Madhava Sai Sivapuram
Dr Pinnamaneni Siddhartha Institute of Medical Sciences and Research Foundation
Little did I know that my duty as a causality intern was going to become a night to remember my entire life. I was looking at my phone and chatting with my girlfriend about how I am missing her and is it possible to meet her tomorrow? With the increasing cold, my half-asleep eyes and completely tired body thought of going towards the chaiwala to have a cup of tea. Using all the energy I have, transferring it into my legs, and finally progressing to the 1st step towards the chaiwala, but suddenly I am halted by the ambulance sounds rings.A 22-year male, a Road traffic accident case having severe bleeding from the head is accompanied by his friend. On the further evaluation, it is revealed that he was coming from his birthday party on a newly brought bike gifted by his parents. As soon as the patient arrived, the interns on call had taken started giving the first aid under the guidance of chief medical officer. The patient has been unconscious and saline has been injected into the body. I myself injected the saline. I thanked God that the cannula has been inserted into the vein in one go.
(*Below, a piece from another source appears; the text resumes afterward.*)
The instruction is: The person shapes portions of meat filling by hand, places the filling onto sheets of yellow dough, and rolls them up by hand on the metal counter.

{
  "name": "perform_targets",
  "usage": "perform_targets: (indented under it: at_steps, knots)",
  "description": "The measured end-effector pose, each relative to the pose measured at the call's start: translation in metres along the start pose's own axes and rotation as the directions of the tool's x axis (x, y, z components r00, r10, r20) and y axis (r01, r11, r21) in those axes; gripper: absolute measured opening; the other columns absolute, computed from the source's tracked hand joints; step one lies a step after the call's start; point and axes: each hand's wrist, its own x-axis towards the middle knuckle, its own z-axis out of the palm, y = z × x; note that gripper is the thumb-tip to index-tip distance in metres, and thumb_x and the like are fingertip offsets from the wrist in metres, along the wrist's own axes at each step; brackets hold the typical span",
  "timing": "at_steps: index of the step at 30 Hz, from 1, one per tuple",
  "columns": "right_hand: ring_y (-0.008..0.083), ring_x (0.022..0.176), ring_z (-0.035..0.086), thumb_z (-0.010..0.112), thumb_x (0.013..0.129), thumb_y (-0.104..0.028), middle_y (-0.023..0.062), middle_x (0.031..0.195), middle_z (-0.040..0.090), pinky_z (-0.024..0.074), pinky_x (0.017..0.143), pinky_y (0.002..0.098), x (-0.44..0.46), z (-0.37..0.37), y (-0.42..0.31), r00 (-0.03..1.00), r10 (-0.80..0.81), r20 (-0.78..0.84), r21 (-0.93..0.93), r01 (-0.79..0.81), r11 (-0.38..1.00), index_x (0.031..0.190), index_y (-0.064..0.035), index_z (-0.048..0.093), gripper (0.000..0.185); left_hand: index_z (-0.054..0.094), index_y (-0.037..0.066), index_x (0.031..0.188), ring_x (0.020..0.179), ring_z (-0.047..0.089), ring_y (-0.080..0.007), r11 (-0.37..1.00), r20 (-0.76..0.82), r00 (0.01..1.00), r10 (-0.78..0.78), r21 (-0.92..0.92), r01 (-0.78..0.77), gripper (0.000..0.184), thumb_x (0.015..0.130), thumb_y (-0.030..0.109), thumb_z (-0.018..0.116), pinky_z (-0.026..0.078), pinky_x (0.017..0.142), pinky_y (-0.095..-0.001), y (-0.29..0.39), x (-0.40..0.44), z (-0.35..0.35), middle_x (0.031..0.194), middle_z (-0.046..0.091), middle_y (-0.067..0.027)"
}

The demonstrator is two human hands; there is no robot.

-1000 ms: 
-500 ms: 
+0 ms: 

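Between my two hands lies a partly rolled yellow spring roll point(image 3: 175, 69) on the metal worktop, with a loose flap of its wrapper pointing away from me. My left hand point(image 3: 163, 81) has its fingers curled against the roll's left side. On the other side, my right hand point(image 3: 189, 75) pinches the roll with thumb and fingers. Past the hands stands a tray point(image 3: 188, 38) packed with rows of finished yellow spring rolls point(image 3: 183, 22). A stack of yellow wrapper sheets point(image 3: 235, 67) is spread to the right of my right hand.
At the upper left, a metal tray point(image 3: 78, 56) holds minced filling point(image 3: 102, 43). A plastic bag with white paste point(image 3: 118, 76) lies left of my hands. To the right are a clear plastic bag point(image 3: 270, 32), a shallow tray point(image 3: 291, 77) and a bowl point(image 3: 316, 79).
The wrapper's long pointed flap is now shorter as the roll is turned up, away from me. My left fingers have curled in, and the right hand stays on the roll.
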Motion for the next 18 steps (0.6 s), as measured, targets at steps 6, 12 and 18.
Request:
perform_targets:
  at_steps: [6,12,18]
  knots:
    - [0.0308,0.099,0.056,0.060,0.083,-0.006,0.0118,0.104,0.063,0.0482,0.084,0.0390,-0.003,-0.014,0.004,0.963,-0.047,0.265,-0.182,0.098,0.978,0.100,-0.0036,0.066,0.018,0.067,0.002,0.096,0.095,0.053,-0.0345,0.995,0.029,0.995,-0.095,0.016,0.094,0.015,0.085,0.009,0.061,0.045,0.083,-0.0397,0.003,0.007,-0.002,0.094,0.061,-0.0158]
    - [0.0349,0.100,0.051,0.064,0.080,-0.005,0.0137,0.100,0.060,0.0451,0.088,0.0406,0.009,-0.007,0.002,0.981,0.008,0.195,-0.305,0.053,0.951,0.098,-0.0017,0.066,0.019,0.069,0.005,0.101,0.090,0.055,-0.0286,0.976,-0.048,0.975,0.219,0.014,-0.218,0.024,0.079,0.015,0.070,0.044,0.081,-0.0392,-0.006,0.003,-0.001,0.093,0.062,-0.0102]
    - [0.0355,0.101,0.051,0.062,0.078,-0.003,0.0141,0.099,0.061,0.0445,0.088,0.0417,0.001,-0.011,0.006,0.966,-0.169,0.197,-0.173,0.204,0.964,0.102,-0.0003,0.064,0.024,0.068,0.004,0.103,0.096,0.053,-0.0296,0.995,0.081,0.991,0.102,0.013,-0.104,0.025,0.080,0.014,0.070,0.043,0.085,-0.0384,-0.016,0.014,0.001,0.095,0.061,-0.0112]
An X-ray and CT scan had to be done. During the whole process, the friend who accompanied him was requested to inform his parents or relatives to come as quickly as possible. Meanwhile; we contacted our Internal medicine department postgraduates for further evaluation of the case. The X-ray has shown a fracture in the skull and also the CT scan revealed an acute subdural hematoma. This was the first case of subdural hematoma I was part of.
As the consultant Neuro-surgeon of our hospital was not available with us for further assistance, we informed the attendant about the situation and the need for immediate further referral. We provided the referral hospital addresses to him and an ambulance was arranged. Despite this, he was consistent not to leave and repeatedly yelled that the patients family members are coming and they are going to take care of him. Ultimately, we had no choice but to wait for the family members.
Finally, the family members arrived. As soon as they arrived, they began shouting at their son’s friend without any further thought. Our chief doctor tried to explain the situation to them, but instead of listening to the chief doctor, they started asking why did the scan was done unnecessarily and started questioning us and finally blaming the chief about making unnecessary tests and claims. The chief tried his best to stay calm and explain the crisis situation, but ultimately had no option but to shout at them and explain the need for immediate treatment in a better care facility to save their son. Alas, again it was like speaking to a wall! Instead of listening to him, they started accusing him of doing this for a commission. I was awestruck at the discussion and how the patient’s life was in danger due to the same. With the conversation headed for nowhere, I stepped a little back (I tried to hide literally due to the fear this conversation may turn violent).
Finally, they left the hospital but without any assurance of taking their son to the referral centre and were cursing us at the same time. They all gave us a darn look while leaving, a look well embedded in my cerebral cortex as a terrible look to subject the hospital staff to. I was left with a very poor self-subjective image of mine, which I never had previously.
After an hour, I maintained my composure and tried to reassess the situation, asking myself – what happened and why was I afraid? I was afraid of them, hence I stepped back. I thought they may harm me since the conversation was at a wit’s end. I was not able to manage the situation and tried to run away from it. Instead of standing at the front end and leading a way I stepped back. I asked my chief how he managed it, leading to a good piece of advice for me to deal with relatives of the patient. Exactly two days later, the same relative who used brash words, comes to the ER with a box of sweets and asks about the doctor. The nurse takes him to the room, they have a discussion for 10 minutes and finally while leaving, he comes towards me and apologizes. I nod and recall back on my anxiety and self-doubt, with the realization that I can handle such cases with a better approach in the future.